The numerator of J(\mathbf{w}) can then be written as:

: \mathbf{w}^{\text{T}}\mathbf{S}_B^{\phi}\mathbf{w} = \mathbf{w}^{\text{T}} \left (\mathbf{m}_2^{\phi}-\mathbf{m}_1^{\phi} \right ) \left (\mathbf{m}_2^{\phi}-\mathbf{m}_1^{\phi} \right )^{\text{T}}\mathbf{w} = \mathbf{\alpha}^{\text{T}}\mathbf{M}\mathbf{\alpha}, \qquad \text{where} \qquad \mathbf{M} = (\mathbf{M}_2-\mathbf{M}_1)(\mathbf{M}_2-\mathbf{M}_1)^{\text{T}}.

Similarly, the denominator can be written as

: \mathbf{w}^{\text{T}}\mathbf{S}_W^{\phi}\mathbf{w}=\mathbf{\alpha}^{\text{T}}\mathbf{N}\mathbf{\alpha},\qquad \text{where} \qquad \mathbf{N} = \sum_{j=1,2}\mathbf{K}_j(\mathbf{I}-\mathbf{1}_{l_j})\mathbf{K}_j^{\text{T}},

with the n^{\text{th}}, m^{\text{th}} component of \mathbf{K}_j defined as k(\mathbf{x}_n,\mathbf{x}_m^j), \mathbf{I} is the identity matrix, and \mathbf{1}_{l_j} the matrix with all entries equal to 1/l_j. This identity can be derived by starting out with the expression for \mathbf{w}^{\text{T}} \mathbf{S}_W^{\phi}\mathbf{w} and using the expansion of \mathbf{w} and the definitions of \mathbf{S}_W^{\phi} and \mathbf{m}_i^{\phi}

:

\begin{align}

\mathbf{w}^{\text{T}}\mathbf{S}_W^{\phi}\mathbf{w}

&= \left(\sum_{i=1}^l\alpha_i\phi^{\text{T}}(\mathbf{x}_i)\right)\left(\sum_{j=1,2}\sum_{n =1}^{l_j} \left (\phi(\mathbf{x}_n^j)-\mathbf{m}_j^{\phi} \right ) \left (\phi(\mathbf{x}_n^j)-\mathbf{m}_j^{\phi} \right )^{\text{T}}\right) \left(\sum_{k=1}^l\alpha_k\phi(\mathbf{x}_k)\right)\\

&= \sum_{j=1,2}\sum_{i=1}^l\sum_{n =1}^{l_j}\sum_{k=1}^l \left (\alpha_i\phi^{\text{T}} (\mathbf{x}_i) \left (\phi(\mathbf{x}_n^j)-\mathbf{m}_j^{\phi} \right ) \left (\phi(\mathbf{x}_n^j)-\mathbf{m}_j^{\phi} \right )^{\text{T}} \alpha_k\phi(\mathbf{x}_k) \right ) \\

& = \sum_{j=1,2}\sum_{i=1}^l\sum_{n =1}^{l_j}\sum_{k=1}^l \left(\alpha_ik(\mathbf{x}_i,\mathbf{x}_n^j)-\frac{1}{l_j}\sum_{p=1}^{l_j}\alpha_ik(\mathbf{x}_i,\mathbf{x}_p^j)\right)

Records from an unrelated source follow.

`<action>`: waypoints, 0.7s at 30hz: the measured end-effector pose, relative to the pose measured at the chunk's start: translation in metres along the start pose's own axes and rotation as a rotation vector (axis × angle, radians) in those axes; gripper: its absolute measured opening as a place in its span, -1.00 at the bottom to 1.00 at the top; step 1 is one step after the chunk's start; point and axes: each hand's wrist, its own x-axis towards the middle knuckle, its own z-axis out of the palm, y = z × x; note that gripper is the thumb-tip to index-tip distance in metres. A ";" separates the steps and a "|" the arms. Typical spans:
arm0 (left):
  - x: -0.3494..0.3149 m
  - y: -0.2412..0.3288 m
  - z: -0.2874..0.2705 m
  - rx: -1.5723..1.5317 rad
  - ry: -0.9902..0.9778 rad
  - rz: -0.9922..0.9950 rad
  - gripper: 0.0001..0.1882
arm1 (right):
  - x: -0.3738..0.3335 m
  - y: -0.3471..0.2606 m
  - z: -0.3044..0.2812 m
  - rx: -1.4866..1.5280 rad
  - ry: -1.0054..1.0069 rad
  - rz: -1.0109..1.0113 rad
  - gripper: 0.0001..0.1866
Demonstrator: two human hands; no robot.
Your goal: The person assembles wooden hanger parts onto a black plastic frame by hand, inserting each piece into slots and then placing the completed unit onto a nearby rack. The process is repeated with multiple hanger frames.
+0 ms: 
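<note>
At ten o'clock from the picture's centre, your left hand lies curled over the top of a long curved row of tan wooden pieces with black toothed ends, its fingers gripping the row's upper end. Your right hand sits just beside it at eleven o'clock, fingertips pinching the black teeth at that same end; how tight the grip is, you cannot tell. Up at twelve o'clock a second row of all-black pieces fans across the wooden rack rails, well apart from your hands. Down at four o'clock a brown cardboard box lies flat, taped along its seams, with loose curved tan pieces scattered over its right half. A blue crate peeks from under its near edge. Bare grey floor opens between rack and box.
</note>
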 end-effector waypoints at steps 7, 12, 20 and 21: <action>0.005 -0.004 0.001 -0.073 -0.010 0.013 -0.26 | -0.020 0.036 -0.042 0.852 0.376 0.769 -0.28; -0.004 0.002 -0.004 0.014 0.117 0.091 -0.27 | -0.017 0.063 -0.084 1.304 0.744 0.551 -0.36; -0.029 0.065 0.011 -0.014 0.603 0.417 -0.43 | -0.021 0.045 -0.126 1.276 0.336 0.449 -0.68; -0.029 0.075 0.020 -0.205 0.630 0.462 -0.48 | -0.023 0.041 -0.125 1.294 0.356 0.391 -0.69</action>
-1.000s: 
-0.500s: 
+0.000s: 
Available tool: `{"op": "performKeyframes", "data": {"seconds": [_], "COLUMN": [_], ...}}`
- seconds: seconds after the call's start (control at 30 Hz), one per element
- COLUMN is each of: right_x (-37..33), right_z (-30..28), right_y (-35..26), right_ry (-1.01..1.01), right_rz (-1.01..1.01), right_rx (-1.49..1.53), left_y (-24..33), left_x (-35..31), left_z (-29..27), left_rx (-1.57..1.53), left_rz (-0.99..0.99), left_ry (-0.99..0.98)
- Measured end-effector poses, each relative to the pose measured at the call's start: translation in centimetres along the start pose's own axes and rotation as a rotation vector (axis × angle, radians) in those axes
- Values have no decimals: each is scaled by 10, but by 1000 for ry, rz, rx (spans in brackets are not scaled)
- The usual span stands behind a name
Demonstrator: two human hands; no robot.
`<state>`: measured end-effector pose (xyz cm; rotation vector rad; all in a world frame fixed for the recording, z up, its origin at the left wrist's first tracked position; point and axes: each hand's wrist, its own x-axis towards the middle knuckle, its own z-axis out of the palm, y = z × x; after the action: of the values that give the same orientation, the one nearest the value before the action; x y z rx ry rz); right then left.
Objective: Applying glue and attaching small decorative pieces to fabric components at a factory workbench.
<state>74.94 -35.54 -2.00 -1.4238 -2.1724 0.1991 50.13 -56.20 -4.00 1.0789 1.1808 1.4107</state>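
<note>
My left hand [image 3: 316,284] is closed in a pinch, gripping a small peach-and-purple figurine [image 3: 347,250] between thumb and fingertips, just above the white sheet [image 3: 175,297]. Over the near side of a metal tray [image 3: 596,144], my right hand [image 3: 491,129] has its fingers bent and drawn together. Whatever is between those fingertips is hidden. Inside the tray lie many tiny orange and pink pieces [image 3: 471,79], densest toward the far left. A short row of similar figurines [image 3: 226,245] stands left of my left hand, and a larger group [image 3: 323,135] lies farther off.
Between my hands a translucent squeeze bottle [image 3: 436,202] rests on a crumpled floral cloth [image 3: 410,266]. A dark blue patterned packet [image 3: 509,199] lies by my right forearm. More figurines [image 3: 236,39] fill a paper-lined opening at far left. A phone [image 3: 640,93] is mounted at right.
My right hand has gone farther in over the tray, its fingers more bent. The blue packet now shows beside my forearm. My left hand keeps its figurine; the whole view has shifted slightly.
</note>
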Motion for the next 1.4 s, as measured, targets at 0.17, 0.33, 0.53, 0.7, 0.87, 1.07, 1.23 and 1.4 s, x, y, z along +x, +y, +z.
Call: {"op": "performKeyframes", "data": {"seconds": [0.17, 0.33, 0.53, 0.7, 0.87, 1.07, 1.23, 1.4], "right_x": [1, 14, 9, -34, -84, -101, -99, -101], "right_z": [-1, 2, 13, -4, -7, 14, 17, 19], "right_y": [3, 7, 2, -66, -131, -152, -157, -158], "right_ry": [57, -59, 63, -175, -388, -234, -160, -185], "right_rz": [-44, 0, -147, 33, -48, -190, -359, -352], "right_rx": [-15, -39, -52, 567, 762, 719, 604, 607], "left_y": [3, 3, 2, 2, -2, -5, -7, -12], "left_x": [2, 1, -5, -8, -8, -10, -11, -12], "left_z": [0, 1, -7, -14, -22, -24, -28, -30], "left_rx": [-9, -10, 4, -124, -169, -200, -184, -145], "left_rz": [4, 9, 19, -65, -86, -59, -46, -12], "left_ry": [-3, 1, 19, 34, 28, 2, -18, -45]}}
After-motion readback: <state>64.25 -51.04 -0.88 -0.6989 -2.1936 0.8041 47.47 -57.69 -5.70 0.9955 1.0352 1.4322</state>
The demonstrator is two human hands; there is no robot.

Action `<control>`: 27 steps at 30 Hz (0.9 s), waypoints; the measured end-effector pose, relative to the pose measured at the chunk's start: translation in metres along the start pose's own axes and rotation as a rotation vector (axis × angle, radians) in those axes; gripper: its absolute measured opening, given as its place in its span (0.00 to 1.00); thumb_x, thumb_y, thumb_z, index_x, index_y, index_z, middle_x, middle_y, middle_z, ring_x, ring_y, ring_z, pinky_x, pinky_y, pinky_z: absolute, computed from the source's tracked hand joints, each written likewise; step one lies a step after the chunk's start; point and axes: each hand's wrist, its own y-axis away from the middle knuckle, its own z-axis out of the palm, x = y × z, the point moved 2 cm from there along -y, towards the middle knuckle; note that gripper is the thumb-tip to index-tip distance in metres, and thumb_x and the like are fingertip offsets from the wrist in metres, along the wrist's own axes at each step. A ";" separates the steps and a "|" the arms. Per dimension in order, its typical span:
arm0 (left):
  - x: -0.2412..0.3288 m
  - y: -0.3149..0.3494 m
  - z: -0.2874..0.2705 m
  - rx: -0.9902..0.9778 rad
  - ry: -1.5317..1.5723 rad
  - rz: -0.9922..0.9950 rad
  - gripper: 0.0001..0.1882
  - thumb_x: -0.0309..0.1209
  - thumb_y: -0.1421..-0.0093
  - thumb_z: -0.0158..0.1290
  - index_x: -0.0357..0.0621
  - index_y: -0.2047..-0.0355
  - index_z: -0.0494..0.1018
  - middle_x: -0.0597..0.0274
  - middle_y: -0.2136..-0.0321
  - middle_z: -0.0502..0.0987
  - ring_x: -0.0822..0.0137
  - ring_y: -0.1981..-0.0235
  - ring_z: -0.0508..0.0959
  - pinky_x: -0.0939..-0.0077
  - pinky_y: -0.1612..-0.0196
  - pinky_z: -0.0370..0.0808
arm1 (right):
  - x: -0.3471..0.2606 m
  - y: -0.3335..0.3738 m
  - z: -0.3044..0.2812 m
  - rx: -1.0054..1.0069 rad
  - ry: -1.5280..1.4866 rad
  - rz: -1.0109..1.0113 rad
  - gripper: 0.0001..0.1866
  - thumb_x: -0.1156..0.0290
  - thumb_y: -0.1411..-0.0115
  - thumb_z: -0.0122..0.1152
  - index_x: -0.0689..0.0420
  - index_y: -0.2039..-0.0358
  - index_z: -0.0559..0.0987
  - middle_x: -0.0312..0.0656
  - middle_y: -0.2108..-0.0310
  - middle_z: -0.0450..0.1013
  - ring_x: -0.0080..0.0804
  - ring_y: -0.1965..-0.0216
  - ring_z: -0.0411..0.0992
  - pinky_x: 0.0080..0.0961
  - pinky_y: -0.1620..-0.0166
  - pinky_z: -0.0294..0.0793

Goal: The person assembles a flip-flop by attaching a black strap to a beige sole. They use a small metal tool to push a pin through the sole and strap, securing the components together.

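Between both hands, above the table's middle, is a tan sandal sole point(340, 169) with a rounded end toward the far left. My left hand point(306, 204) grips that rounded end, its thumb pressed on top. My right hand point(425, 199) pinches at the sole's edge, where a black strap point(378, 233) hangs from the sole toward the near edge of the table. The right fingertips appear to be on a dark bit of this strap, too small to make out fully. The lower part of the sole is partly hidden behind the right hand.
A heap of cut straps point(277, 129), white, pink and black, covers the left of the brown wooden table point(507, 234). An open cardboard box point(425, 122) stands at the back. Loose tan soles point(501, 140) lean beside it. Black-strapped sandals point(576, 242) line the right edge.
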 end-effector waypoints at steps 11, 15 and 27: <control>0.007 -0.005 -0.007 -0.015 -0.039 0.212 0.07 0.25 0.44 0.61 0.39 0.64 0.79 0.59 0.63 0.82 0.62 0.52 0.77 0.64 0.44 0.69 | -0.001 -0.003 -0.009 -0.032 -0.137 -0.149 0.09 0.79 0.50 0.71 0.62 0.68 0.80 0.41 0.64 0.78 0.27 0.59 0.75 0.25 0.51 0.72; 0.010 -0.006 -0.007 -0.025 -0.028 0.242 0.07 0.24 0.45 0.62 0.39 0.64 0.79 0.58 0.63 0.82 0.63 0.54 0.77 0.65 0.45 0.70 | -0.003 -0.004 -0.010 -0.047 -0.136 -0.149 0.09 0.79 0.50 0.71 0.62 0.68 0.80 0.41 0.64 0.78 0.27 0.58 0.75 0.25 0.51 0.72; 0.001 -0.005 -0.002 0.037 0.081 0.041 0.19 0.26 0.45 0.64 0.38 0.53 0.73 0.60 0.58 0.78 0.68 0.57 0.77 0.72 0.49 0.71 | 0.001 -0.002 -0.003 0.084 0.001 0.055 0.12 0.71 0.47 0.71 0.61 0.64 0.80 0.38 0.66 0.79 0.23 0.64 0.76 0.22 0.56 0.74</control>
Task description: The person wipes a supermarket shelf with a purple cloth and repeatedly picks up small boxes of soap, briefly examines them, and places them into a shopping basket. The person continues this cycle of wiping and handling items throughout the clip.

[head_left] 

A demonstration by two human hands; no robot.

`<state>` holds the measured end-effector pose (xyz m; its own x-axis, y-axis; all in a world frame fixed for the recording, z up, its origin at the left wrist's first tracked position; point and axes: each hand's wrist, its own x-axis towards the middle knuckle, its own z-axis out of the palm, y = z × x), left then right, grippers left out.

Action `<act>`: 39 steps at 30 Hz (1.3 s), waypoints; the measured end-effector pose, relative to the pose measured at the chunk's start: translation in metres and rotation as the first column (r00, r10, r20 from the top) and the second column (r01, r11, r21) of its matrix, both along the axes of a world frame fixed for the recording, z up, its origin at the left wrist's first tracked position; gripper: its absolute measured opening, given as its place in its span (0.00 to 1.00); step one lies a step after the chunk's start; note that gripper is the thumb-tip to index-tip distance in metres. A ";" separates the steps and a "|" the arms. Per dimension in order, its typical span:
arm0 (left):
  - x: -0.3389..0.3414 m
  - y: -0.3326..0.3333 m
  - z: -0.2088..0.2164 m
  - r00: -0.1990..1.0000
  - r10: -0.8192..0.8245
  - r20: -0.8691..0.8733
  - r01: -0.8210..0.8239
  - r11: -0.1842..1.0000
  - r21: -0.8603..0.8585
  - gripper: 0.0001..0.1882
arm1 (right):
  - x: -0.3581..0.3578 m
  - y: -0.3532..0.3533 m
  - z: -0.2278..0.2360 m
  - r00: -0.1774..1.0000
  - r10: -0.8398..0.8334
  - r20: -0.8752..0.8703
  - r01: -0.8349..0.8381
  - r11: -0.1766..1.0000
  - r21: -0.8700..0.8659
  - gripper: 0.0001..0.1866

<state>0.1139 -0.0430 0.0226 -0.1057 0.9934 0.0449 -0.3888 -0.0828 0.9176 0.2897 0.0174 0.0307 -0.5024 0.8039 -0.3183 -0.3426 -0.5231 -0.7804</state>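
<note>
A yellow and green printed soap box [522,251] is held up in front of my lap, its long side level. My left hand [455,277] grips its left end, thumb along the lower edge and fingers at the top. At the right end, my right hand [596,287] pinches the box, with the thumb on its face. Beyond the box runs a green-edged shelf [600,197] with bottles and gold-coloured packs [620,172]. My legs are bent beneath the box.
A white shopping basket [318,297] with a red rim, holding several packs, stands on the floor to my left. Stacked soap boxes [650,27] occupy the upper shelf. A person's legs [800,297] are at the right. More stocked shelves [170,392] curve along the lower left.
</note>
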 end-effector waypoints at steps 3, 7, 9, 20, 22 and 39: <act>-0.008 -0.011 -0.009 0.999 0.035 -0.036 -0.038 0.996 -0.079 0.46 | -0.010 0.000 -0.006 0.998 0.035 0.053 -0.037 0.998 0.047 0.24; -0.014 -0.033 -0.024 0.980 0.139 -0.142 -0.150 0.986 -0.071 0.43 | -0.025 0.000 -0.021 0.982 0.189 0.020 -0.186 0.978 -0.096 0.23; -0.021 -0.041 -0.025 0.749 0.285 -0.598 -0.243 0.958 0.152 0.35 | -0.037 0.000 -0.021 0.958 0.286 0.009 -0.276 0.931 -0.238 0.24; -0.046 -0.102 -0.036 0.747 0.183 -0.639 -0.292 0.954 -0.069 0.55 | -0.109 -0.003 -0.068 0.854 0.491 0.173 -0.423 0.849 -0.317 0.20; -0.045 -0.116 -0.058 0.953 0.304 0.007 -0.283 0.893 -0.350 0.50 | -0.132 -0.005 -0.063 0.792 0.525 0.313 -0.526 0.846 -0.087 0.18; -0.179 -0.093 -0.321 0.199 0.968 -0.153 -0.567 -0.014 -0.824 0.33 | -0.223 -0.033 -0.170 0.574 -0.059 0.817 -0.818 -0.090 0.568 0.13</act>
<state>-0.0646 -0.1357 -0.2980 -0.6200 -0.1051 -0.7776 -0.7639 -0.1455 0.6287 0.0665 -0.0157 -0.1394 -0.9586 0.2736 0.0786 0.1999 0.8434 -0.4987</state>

\left(\alpha_kk(\mathbf{x}_k,\mathbf{x}_n^j)-\frac{1}{l_j}\sum_{q=1}^{l_j}\alpha_kk(\mathbf{x}_k,\mathbf{x}_q^j)\right) \\

& = \sum_{j=1,2}\left( \sum_{i=1}^l\sum_{n =1}^{l_j}\sum_{k=1}^l \left ( \alpha_i\alpha_kk(\mathbf{x}_i,\mathbf{x}_n^j)k(\mathbf{x}_k,\mathbf{x}_n^j) - \frac{2\alpha_i\alpha_k}{l_j}\sum_{p=1}^{l_j}k(\mathbf{x}_i,\mathbf{x}_n^j)k(\mathbf{x}_k,\mathbf{x}_p^j) + \frac{\alpha_i\alpha_k}{l_j^2}\sum_{p=1}^{l_j}\sum_{q=1}^{l_j} k(\mathbf{x}_i,\mathbf{x}_p^j)k(\mathbf{x}_k,\mathbf{x}_q^j) \right) \right )\\

& = \sum_{j=1,2}\left( \sum_{i=1}^l\sum_{n =1}^{l_j}\sum_{k=1}^l\left( \alpha_i\alpha_kk(\mathbf{x}_i,\mathbf{x}_n^j)k(\mathbf{x}_k,\mathbf{x}_n^j) - \frac{\alpha_i\alpha_k}{l_j}\sum_{p=1}^{l_j}k(\mathbf{x}_i,\mathbf{x}_n^j)k(\mathbf{x}_k,\mathbf{x}_p^j) \right)\right) \\[6pt]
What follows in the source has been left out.